Task prompt:
In the records below, begin at the line containing "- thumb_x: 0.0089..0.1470" and end at the line containing "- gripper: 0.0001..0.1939"; quote every line in that span exactly, including both boundary lines, and no others.

Supplied information:
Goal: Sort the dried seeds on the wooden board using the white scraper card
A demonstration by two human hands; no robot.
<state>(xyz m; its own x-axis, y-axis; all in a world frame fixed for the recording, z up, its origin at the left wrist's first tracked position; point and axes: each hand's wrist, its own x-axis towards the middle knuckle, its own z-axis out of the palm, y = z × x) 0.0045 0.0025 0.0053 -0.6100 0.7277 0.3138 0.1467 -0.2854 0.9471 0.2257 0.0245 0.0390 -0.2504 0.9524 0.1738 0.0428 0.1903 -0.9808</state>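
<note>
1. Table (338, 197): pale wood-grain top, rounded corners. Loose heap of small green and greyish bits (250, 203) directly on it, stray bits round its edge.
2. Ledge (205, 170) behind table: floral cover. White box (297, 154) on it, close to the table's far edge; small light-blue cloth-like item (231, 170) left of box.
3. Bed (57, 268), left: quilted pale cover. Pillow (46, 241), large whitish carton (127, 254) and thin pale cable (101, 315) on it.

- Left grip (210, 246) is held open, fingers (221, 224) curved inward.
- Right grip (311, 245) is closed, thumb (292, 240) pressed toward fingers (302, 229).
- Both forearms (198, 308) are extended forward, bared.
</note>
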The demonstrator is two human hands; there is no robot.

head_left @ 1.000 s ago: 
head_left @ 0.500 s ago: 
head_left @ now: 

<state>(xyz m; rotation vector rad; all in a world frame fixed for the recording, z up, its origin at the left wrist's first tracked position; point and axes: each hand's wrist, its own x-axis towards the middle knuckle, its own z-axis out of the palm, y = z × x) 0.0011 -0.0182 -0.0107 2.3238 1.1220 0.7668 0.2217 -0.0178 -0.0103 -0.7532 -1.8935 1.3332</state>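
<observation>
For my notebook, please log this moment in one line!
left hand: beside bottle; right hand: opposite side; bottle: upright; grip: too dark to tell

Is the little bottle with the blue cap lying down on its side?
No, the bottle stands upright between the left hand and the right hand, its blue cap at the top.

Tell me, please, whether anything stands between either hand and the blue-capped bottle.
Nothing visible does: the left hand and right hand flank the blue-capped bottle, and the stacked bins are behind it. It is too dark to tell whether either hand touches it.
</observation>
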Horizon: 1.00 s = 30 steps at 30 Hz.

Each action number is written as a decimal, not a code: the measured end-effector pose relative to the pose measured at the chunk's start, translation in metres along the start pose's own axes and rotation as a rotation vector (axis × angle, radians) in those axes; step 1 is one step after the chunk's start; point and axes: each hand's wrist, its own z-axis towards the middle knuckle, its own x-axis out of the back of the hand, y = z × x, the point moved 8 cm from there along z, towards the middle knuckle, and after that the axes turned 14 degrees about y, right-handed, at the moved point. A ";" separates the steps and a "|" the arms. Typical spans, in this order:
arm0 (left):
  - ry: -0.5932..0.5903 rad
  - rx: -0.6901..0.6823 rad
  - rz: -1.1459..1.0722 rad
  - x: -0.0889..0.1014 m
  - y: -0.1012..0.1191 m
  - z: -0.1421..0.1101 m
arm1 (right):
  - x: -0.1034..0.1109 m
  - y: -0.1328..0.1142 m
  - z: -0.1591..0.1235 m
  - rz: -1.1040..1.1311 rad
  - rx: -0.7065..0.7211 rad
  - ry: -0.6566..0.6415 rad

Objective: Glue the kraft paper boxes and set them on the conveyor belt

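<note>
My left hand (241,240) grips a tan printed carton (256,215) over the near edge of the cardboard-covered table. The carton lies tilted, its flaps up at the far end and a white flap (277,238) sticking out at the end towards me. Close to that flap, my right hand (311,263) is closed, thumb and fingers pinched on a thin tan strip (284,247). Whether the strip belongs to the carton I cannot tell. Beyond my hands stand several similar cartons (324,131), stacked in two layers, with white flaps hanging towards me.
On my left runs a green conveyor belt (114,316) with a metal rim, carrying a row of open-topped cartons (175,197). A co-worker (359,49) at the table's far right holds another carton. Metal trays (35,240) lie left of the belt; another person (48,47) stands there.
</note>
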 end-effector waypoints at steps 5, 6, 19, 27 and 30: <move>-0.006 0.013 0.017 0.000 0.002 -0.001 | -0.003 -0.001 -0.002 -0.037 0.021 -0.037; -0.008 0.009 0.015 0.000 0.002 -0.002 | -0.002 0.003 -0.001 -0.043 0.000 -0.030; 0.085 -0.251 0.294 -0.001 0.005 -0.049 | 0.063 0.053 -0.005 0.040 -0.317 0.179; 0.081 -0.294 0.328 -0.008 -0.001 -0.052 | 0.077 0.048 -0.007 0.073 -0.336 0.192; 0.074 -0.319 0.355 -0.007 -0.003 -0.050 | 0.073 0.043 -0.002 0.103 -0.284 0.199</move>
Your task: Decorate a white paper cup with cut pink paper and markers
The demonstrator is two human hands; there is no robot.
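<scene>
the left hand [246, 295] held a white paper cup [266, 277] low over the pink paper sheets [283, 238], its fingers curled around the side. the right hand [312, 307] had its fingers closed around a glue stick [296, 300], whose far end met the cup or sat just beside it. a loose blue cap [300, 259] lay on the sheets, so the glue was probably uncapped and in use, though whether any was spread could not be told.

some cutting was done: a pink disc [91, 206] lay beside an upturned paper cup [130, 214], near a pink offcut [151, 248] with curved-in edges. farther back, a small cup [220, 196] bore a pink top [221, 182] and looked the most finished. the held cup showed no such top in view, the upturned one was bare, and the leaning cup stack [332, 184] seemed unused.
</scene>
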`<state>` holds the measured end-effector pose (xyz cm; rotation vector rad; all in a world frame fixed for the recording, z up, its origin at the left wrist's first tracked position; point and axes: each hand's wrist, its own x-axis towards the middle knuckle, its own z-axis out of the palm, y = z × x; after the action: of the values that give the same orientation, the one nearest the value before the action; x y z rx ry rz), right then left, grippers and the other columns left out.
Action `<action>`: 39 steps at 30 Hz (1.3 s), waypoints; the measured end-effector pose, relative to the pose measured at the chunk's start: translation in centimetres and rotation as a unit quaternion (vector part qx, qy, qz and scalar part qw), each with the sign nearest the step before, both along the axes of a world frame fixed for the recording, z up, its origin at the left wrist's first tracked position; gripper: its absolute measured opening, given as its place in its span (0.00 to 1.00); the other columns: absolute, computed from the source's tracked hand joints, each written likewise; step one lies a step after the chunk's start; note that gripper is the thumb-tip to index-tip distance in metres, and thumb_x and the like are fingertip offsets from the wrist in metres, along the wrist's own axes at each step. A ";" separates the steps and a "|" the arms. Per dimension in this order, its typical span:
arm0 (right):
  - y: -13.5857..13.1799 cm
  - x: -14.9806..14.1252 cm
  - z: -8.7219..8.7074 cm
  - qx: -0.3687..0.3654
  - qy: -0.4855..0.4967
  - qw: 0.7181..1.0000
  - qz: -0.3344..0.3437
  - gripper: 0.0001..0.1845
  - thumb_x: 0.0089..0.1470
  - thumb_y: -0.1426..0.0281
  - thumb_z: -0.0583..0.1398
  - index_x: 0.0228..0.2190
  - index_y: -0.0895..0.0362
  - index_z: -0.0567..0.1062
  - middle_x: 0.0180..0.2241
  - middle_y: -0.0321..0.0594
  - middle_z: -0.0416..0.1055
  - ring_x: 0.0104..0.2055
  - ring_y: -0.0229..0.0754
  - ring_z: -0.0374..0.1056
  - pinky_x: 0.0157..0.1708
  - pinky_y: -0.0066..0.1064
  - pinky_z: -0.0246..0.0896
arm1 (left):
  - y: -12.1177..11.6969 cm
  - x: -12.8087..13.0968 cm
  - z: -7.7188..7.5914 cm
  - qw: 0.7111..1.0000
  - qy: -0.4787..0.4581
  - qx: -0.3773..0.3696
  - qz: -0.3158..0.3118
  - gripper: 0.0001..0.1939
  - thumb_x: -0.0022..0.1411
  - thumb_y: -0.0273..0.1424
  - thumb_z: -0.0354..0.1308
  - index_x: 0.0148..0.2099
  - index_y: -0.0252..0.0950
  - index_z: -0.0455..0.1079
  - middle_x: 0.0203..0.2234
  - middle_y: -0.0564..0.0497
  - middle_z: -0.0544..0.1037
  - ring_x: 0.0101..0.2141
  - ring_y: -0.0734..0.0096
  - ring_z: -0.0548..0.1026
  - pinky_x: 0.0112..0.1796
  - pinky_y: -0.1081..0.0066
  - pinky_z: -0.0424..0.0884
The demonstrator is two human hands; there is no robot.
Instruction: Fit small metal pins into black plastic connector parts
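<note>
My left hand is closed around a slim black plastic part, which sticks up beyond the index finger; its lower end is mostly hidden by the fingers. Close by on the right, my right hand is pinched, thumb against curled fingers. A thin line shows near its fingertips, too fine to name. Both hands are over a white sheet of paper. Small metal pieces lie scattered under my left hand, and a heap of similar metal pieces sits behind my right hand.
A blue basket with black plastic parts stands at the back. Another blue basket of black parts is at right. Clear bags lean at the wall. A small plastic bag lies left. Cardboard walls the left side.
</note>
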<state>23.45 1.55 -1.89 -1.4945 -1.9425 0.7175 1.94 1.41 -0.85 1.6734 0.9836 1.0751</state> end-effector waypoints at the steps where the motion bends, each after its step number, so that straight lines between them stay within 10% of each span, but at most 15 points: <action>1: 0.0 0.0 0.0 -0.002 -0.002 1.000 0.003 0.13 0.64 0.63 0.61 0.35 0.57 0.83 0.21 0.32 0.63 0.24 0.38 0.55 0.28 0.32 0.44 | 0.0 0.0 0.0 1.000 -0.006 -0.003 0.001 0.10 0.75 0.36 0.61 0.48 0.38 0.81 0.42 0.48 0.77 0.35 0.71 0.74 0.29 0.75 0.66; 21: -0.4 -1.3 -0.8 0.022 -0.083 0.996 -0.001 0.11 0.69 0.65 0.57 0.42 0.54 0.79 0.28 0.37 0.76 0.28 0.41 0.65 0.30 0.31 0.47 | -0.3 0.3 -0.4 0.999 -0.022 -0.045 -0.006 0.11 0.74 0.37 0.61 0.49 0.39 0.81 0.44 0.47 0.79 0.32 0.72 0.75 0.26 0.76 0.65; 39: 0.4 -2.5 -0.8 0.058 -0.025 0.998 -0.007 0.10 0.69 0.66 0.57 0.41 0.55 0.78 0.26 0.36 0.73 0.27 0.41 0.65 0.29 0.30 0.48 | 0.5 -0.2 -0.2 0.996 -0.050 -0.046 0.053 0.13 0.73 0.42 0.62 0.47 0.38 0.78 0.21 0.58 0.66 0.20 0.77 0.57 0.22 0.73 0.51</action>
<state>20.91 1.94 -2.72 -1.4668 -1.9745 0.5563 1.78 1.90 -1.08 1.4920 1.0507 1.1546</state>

Result:
  - thumb_x: 0.0089..0.1470
  - thumb_y: -0.1426..0.0281
  - thumb_z: -0.0583..0.1398
  - index_x: 0.0228..0.2190
  - index_y: -0.0895..0.0362
  - index_z: -0.0567..0.1062
  - middle_x: 0.0180..0.2241
  - middle_y: -0.0321..0.0594
  - middle_z: -0.0416..0.1055
  - ring_x: 0.0104..0.2055
  - ring_y: -0.0229..0.0754
  - ring_z: -0.0374..0.1056
  - pinky_x: 0.0157..0.1708
  - pinky_y: -0.0066..0.1064
  - pinky_z: -0.0246..0.0896
arm1 (left):
  - y: -12.1177..11.6969 cm
  - x: -12.8087..13.0968 cm
  - z: -7.7188..7.5914 cm
  - qw: 0.7111..1.0000
  - qy: -0.4787..0.4581
  - qx: -0.3773..0.3696
  - qz: -0.3158..0.3118
  - gripper: 0.0001..0.1939

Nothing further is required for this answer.